Brokaw admitted partway into the special that most young people were not represented by the extreme drugs and "free love" depiction. But he still went on talking at the boundaries. He didn't mention that many of us took on adult responsibilities quicker back then. We married right out of college, had children, jobs, and responsibilities. He didn't talk about the millions of average college kids who, while often opposed to the war, handled their opposition differently. Some universities major upheaval, some had short "shutdowns," but most had none. However, even at most of those having none people cared about what was going on. There was more engagement, despite all the techie devices we have today.

Other themes are similar. There were major administration deceptions (Gulf of Tonkin). Many lost faith with the Dems (Humphrey was a sell-out; the Chicago Convention showed rampant abuse of power and Humphrey was tacitly complicit.) And he paid by tainting his own coronation. I remember feel sick to my stomach as I had to vote for the man in the general election. And I wonder if that will happen to me in the GE 2008.

Though Brokaw briefly covering McCarthy, he gave short shrift to the Clean for Gen among us who were willing to take a chance BEFORE Bobby Kennedy was willing to take the risk. McCarthy actually wanted Bobby to run, but Bobby wouldn't. So Gene did.

As one of the Clean for Gene crowd, we (my husband and I ) were there at the Gene MCCarthy HQ on primary night. It was a tough, sometimes bitter campaign, but we too were moved, stunned, and saddened over what was transpiring at the Ambassador. After hearing the announcement, I still remember us all poring out of the ballroom, into our cars, the long ride home, and staying up all night watching TV.

And don't you love how all manner of so-called MSM try to give the impression that (we) women's libbers all burned their bras because of that one bit of footage (one scene)that won't go away. What a joke. They cost too much! :-) (Note how quickly My Pet Goat footage got buried, except by Michael Moore).

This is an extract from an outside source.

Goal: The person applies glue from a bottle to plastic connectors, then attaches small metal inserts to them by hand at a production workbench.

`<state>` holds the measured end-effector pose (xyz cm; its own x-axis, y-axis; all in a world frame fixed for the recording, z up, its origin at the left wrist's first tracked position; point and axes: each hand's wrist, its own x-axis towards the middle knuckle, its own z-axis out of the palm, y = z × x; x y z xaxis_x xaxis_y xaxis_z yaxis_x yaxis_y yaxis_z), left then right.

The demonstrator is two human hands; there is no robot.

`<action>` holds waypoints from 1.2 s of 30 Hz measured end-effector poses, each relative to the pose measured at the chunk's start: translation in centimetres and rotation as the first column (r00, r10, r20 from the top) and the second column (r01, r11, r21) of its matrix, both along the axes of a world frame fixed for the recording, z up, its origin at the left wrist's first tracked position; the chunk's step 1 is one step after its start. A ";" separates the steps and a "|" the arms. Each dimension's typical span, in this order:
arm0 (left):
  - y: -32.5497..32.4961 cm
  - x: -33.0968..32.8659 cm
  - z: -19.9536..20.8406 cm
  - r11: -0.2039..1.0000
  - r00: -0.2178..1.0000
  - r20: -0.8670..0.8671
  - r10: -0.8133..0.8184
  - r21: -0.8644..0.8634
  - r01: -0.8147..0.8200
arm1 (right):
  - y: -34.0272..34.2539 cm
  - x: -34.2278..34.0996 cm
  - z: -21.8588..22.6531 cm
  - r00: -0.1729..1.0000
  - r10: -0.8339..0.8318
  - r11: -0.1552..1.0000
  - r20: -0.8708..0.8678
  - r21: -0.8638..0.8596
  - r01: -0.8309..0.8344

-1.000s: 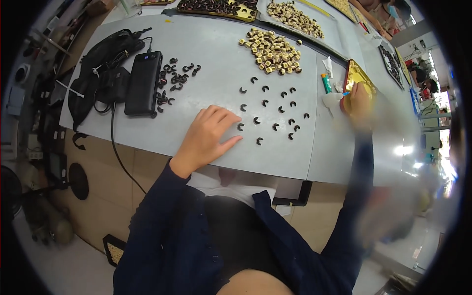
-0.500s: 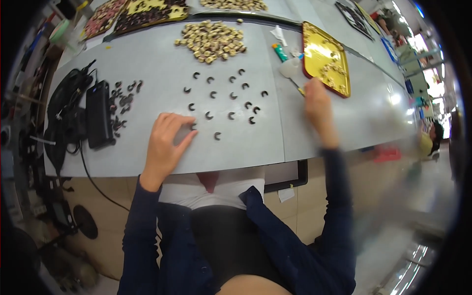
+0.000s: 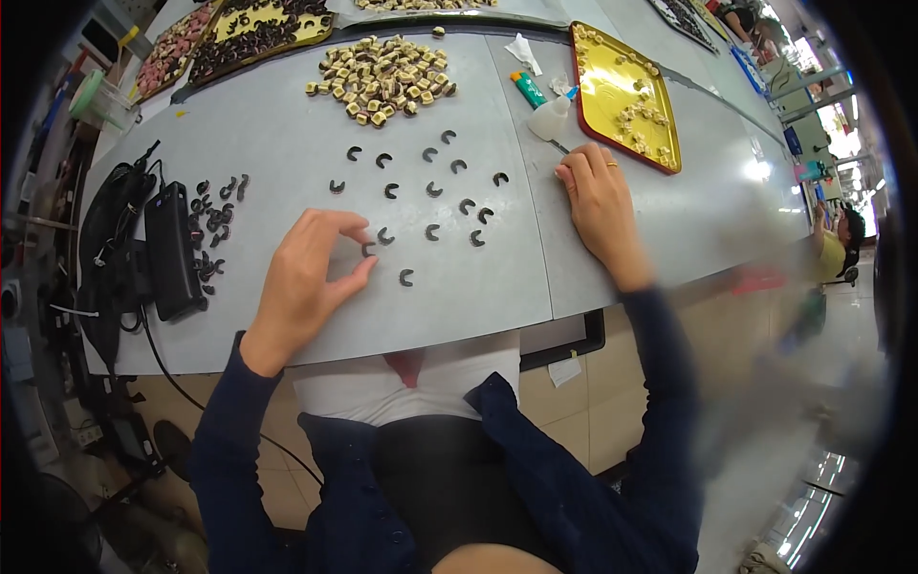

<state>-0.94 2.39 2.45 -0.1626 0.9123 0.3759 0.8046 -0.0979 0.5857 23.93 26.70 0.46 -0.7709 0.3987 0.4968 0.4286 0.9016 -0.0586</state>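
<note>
Small dark C-shaped pieces (image 3: 391,191) lie spaced out over the grey tabletop. My left hand (image 3: 304,273) rests at the near left of them, thumb and forefinger apart around one C-shaped piece (image 3: 369,250), which sits in the gap without visible contact. My right hand (image 3: 598,191) is on the table to the right, fingers curled together near the thin metal tip of a white squeeze bottle (image 3: 549,121). Whatever its fingertips hold is hidden. Beyond the bottle lies a green tube (image 3: 528,89).
Farther back is a heap of yellow-and-dark chunks (image 3: 382,81). A red-rimmed yellow tray (image 3: 612,81) holds small pale pieces. At left lie a black power bank (image 3: 175,251), cables and more dark bits (image 3: 212,225). Filled trays (image 3: 258,38) line the far edge. A person (image 3: 837,253) is far right.
My right hand has come closer to the white bottle's tip, its fingers now bent over the table. My left hand keeps its thumb and forefinger around the same spot. The view has shifted slightly.
</note>
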 end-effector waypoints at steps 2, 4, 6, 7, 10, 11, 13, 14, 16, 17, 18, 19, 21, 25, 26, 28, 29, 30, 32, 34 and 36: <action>1.1 -0.2 0.4 0.999 1.000 0.011 -0.027 0.026 0.027 | 0.1 0.1 0.2 1.000 0.018 1.000 -0.014 0.025 -0.017; 2.4 -0.1 0.8 0.996 0.993 0.098 -0.071 0.052 0.066 | 0.1 0.0 0.2 0.990 0.058 0.998 -0.125 0.003 -0.058; 4.1 -0.2 0.7 0.993 0.983 0.156 -0.098 0.079 0.086 | 0.3 0.0 0.3 0.982 0.063 0.997 -0.177 -0.028 -0.069; 4.8 -0.2 0.6 0.989 0.971 0.205 -0.125 0.106 0.105 | 0.4 -0.2 0.3 0.969 0.064 0.995 -0.237 -0.058 -0.080; 6.3 -0.1 -0.4 0.975 0.926 0.326 -0.189 0.178 0.136 | -0.4 -0.6 1.2 0.913 0.008 0.902 -0.408 -0.391 -0.182; 6.5 0.0 -0.7 0.975 0.926 0.332 -0.181 0.182 0.125 | -0.6 -1.0 1.6 0.896 0.004 0.819 -0.443 -0.513 -0.257; 6.6 0.0 -1.4 0.954 0.919 0.344 -0.194 0.283 0.096 | -2.2 -2.6 2.7 0.874 0.027 0.720 -0.486 -0.596 -0.354; 6.5 -0.1 -1.7 0.955 0.918 0.351 -0.182 0.284 0.081 | -3.0 -3.6 3.1 0.847 0.027 0.608 -0.531 -0.664 -0.435; 6.1 0.3 -2.0 0.937 0.867 0.451 -0.213 0.347 0.050 | -3.9 -4.8 3.3 0.833 0.047 0.543 -0.551 -0.686 -0.484; 6.1 0.4 -2.3 0.939 0.868 0.455 -0.198 0.342 0.035 | -4.3 -5.5 3.3 0.805 0.078 0.468 -0.588 -0.692 -0.550; 6.0 0.3 -2.3 0.920 0.866 0.446 -0.228 0.389 0.042 | -4.4 -6.4 3.5 0.774 0.109 0.387 -0.624 -0.690 -0.611; 5.9 0.1 -2.4 0.900 0.864 0.435 -0.255 0.432 0.048 | -4.1 -7.1 3.6 0.784 0.167 0.380 -0.598 -0.694 -0.611; 5.4 -0.2 -2.2 0.899 0.882 0.395 -0.259 0.432 0.071 | -3.9 -8.2 3.6 0.777 0.197 0.306 -0.598 -0.715 -0.629; 5.3 -0.9 -2.1 0.892 0.905 0.342 -0.253 0.444 0.081 | -3.7 -9.5 2.9 0.779 0.197 0.210 -0.595 -0.751 -0.626; 5.3 -1.0 -2.1 0.882 0.902 0.349 -0.254 0.466 0.068 | -3.6 -9.4 2.7 0.788 0.235 0.210 -0.569 -0.762 -0.612; 5.3 -1.3 -1.8 0.885 0.910 0.328 -0.252 0.458 0.080 | -4.1 -9.3 2.1 0.785 0.217 0.251 -0.580 -0.745 -0.619; 5.3 -1.3 -1.8 0.879 0.921 0.293 -0.259 0.466 0.099 | -4.1 -9.2 1.9 0.795 0.222 0.299 -0.564 -0.737 -0.606; 5.4 -1.3 -1.8 0.884 0.915 0.305 -0.263 0.456 0.102 | -4.1 -9.1 2.0 0.807 0.222 0.353 -0.547 -0.727 -0.589; 5.5 -1.2 -2.0 0.892 0.906 0.346 -0.245 0.447 0.070 | -4.4 -9.1 2.1 0.839 0.181 0.331 -0.512 -0.772 -0.543; 5.5 -1.2 -2.1 0.898 0.907 0.342 -0.245 0.432 0.080 | -4.8 -9.5 2.0 0.816 0.196 0.362 -0.543 -0.734 -0.575; 5.5 -1.1 -2.2 0.903 0.912 0.332 -0.242 0.420 0.086 | -5.3 -9.0 2.2 0.839 0.231 0.385 -0.493 -0.745 -0.544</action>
<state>-2.07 7.94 0.29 -0.2202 0.7301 0.6469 0.4903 -0.4905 0.7204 14.88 21.45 2.63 -0.8544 0.4197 0.3063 -0.1325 0.3939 -0.9095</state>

The biggest criticism I had was that while Brokaw properly reported that Chicago was a police riot, he didn't show sufficient footage to convey to those not there (or watching in horror at home back then), how truly awful it was.

The original "Where Were You in 1968" presented by NBC a decade later in 1978, was different. It wasn't about Brokaw. It was about celebrities looking back. And, while still painting with broad brush strokes it didn't stereotype and manipulate the viewer who wasn't there) as much as this newer one.


Brokaw is pretty audacious to try to characterize and generalize about a motley generation which actually defies stereotype.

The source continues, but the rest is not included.